There are a few interesting names on that list, but the overwhelming majority of those players had forgettable careers.

Among players with 100 or more PA in a season, his 4 wRC+ last year ranks as the 28th worst since 1950. He ranks 45th worst if we go all the way back to 1901. I haven't been very high on Vitters for a long time and even these numbers surprised me. Josh Vitters had one of the worst seasons in MLB history last year.

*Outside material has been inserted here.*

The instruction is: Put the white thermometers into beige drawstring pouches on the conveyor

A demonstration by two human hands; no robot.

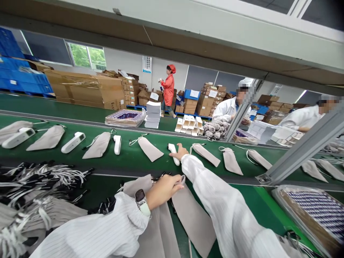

If you can't say anything nice about Josh Vitters, don't say anything at all

Josh Vitters reportedly has a pretty swing. I'm not really sure what that means, but enough scouts have said it that I'll trust that he does in fact have a pretty swing. He's relatively young. He turned 23 in August so he just completed his age 22 season. There's still plenty of time for him to figure things out.

I've long thought that age isn't necessarily the only factor. We often talk about a player being young and there's certainly something to it. However, I also think there's something to the length of time a player has spent in professional baseball.

Vitters hasn't flown through the minor leagues. It's basically been one stop at a time and in a few of those stops he struggled. Pretty swing or not, baseball hasn't come easily to him.

He has 2118 minor league plate appearances and that will increase in 2013. That's not an especially high total, but it also shows that he's been around a long time now. He's spent 6+ years working with professional coaches.

It's important to highlight at this point something I think people were and perhaps still are eagerly overlooking: .283/.327/.455. That's what Josh Vitters has hit over 6 years in the minor leagues. Last year in AAA was undoubtedly his best. He hit .304/.356/.513. There's no doubt that's a good batting line, but it was in the PCL, which is known for being a hitter's paradise.

If Vitters can somehow maintain this level of hitting, he can be a productive player. He'll have to hit the ball because his other skills are lacking. He's known as a poor defender. Some scouts think he'll end up at 1st base. He's not very good on the bases either.

Brett Jackson's road to success is a hell of a lot easier than it is for Josh Vitters. That doesn't mean we should count Vitters out, but he has a huge hill to climb.